Le questioni centrali sono due. La prima è ovviamente legata alle risorse finanziarie. L’obiettivo ultimo è quello di trattenere sul territorio i 9/10 del gettito fiscale. Il tutto mascherato da una procedura tecnica: da ora in avanti, infatti, per gestire le risorse che le Regioni potranno trattenere, verranno stabiliti dei bisogni standard parametrati sul gettito fiscale. L’idea è semplice: se un territorio è più ricco ha diritto ad avere più servizi e di miglior qualità. In questo modo, come ben spiega Giancarlo Viesti nel pamphlet Verso la secessione dei ricchi.
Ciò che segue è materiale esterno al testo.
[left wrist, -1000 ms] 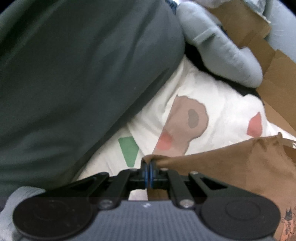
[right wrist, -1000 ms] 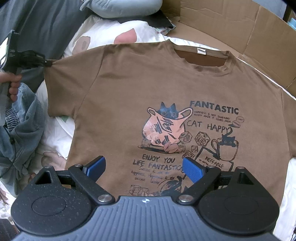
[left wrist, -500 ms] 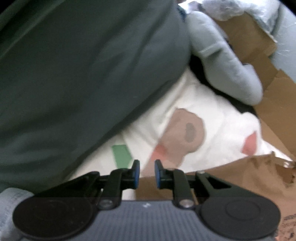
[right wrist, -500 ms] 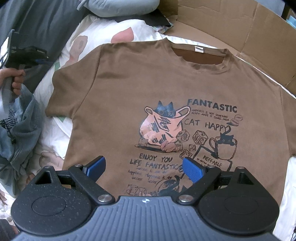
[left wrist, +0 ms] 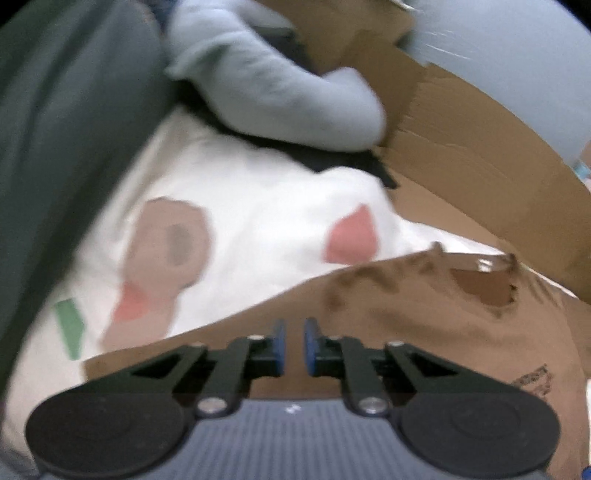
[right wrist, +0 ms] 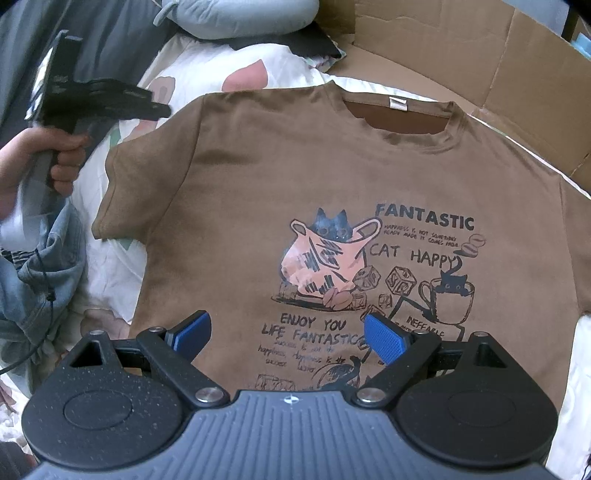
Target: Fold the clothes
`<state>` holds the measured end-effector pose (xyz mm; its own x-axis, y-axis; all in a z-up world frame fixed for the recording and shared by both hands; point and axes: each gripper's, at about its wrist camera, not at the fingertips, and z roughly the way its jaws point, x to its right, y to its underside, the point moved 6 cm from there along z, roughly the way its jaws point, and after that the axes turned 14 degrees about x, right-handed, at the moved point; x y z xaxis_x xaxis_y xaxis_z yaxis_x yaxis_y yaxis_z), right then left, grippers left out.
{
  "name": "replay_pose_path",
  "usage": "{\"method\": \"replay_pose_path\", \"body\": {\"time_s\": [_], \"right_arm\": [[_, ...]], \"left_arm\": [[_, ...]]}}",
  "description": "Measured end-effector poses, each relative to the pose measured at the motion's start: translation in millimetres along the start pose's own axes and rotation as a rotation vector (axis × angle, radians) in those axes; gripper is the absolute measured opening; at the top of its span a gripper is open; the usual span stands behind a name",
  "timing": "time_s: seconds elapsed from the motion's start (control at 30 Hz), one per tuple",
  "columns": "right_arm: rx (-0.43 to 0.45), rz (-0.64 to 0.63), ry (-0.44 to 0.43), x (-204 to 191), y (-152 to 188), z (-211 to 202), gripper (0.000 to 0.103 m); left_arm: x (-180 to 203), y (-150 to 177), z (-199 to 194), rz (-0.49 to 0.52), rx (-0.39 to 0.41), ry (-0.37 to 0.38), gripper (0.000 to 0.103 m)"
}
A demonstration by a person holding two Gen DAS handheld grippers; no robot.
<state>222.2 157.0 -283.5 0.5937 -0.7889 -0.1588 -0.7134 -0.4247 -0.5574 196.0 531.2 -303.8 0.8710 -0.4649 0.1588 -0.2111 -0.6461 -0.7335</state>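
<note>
Bedding: white sheet with pink, tan and green patches [right wrist: 122, 273], partly covered. Flattened brown cardboard panels [right wrist: 461, 55] lie along the far side.

Hard to read:
- The left wrist view is smeared by blur, so the shirt's collar and print show there only as dark smudges.
- The bottom of the shirt is hidden behind the right gripper's body, and its right sleeve is cut off at the frame edge.
- The lowest lines of small printed script are too fine to read.
- A dark grey-green fabric mass [left wrist: 55, 147] and a pale grey padded roll [right wrist: 236, 14] are both cropped, and what they are cannot be told.
- A crumpled blue denim garment [right wrist: 44, 266] is only partly in view.

Task item: brown short-sleeved cotton T-shirt [right wrist: 258, 166], spread flat and face up on the sheet with its collar towards the cardboard. A white neck label shows. The print has a cat in a pink bag, dice and a cup, with the words "FANTASTIC", "CAT HAPPY" and "ENJOY YOU LIFE FANTASTIC".

Grippers:
- Right gripper [right wrist: 286, 332]: blue pads set wide apart and empty, poised over the lower part of the print.
- Left gripper [left wrist: 293, 339]: held in a bare hand [right wrist: 37, 166] over the shirt's shoulder edge by the left sleeve. Its jaws have just been closing, down to a thin slit with nothing between them.
</note>
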Motion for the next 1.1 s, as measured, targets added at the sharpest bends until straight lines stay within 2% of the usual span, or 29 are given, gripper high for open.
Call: {"method": "replay_pose_path", "body": {"time_s": [0.13, 0.23, 0.37, 0.47, 0.53, 0.7, 0.9, 0.93, 1.0, 1.07, 1.1], "right_arm": [[0.023, -0.012, 0.012, 2, -2, 4, 0.094], [0.028, -0.018, 0.024, 2, -6, 7, 0.094], [0.055, -0.024, 0.013, -2, -14, 5, 0.094], [0.079, -0.036, 0.029, 2, -18, 8, 0.094], [0.096, -0.01, 0.041, 8, -23, 15, 0.093], [0.204, 0.021, 0.034, 17, -57, 34, 0.091], [0.293, 0.038, -0.001, 25, -105, 76, 0.07], [0.297, 0.04, -0.01, 25, -111, 84, 0.065], [0.302, 0.044, -0.027, 25, -124, 102, 0.061], [0.293, 0.032, -0.033, 22, -132, 117, 0.05], [0.288, 0.022, -0.035, 20, -136, 124, 0.047]], "left_arm": [[21, 0, 21, 0.032, 0.001, 0.045, 0.004], [24, 1, 35, 0.059, -0.007, 0.034, 0.003], [8, -1, 52, 0.076, -0.004, -0.038, 0.001], [-3, 2, 60, 0.054, -0.009, -0.025, 0.001], [-2, 3, 61, 0.086, -0.003, -0.022, 0.002], [-6, 1, 54, 0.061, 0.013, -0.014, 0.002], [-9, -7, 35, 0.038, 0.064, 0.011, 0.001], [-9, -7, 34, 0.037, 0.063, 0.017, 0.001], [-10, -6, 34, 0.036, 0.061, 0.027, 0.001], [-10, -6, 33, 0.043, 0.067, 0.029, 0.001], [-9, -7, 33, 0.039, 0.071, 0.035, 0.001]]}}
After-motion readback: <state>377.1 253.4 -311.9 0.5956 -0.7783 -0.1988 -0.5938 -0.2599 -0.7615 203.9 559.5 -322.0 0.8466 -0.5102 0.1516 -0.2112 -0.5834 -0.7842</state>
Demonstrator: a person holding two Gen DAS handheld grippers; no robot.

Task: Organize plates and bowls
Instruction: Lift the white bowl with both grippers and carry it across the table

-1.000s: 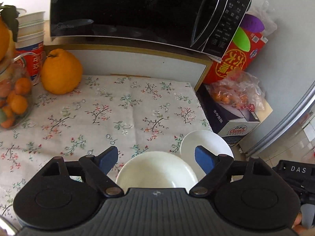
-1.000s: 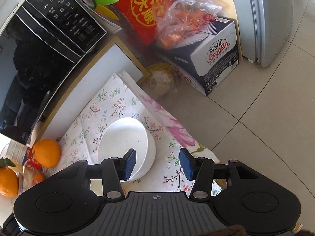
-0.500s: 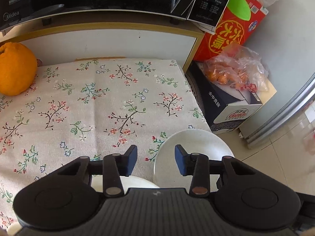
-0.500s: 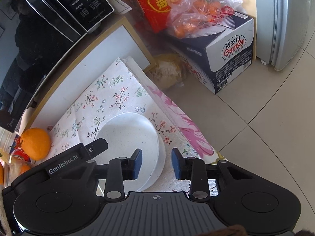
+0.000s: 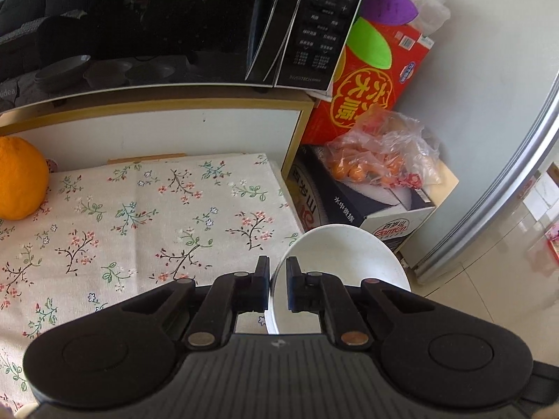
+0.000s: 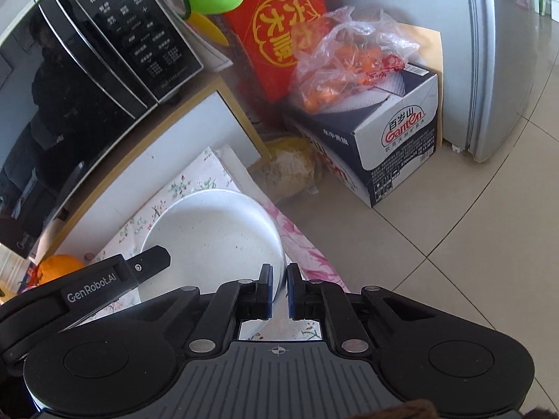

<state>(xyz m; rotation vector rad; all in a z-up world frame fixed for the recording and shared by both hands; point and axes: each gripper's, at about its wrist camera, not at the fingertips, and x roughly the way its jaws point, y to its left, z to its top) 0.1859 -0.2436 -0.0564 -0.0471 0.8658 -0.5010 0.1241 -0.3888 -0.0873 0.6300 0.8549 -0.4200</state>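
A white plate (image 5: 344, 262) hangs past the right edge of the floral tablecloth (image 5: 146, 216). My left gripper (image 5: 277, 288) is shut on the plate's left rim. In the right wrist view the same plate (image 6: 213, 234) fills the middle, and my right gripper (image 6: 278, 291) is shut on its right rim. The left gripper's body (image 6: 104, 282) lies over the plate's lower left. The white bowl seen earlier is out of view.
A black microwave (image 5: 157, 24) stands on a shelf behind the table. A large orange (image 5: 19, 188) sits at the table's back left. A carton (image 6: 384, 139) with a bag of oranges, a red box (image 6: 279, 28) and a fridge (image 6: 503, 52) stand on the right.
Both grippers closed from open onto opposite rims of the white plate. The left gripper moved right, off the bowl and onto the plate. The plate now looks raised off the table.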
Autonomie regionali e unità nazionale (il testo si può scaricare gratuitamente dal sito dell’editore Laterza) si fa tranquillamente passare il concetto che i diritti di cittadinanza “a cominciare da istruzione e salute, possono essere diversi fra i cittadini italiani; maggiori laddove il reddito pro-capite è più alto”. La seconda questione è però ancora più spinosa: l’istruzione. Qui, duole dirlo, si vede all’opera l’intelligenza politica di questa classe dirigente leghista, per quanto oscena, in nulla improvvisata. È la vecchia battaglia per l’egemonia. Si vuole una scuola regionale, con insegnanti dipendenti dalle Regioni e assunti secondo criteri discrezionali stabiliti dalle stesse. Fra cui, anzitutto, la residenza. Ma è solo il punto di partenza; la volontà politica è quella di intervenire direttamente sui curricula. Ci sarà poco da stupirsi, se fra qualche anno, il dialetto veneto o lombardo diventeranno materia di studio nelle scuole di istruzione primaria regionali.
L’avvio di questa trattativa “segreta” fra Stato e Regioni si deve al bellunese Gianclaudio Bressa: il 28 febbraio del 2018, in qualità di sottosegretario di Stato dell’ultimo governo Gentiloni, concluse con Lombardia, Veneto ed Emilia Romagna un’intesa preliminare. E così, mentre Renzi aveva avanzato, nel suo progetto di riforma costituzionale, un’ipotesi di ristrutturazione dello Stato, con una nuova centralizzazione delle competenze strategiche affiancata da un federalismo regionale equilibrato – e va detto: era l’unico aspetto di valore della riforma, per il resto pessima - ; il governo Gentiloni fa la mossa esattamente opposta, aprendo alla possibilità di una concreta disgregazione dello Stato, di una devoluzione pressoché totale che fu sempre osteggiata perfino da Berlusconi.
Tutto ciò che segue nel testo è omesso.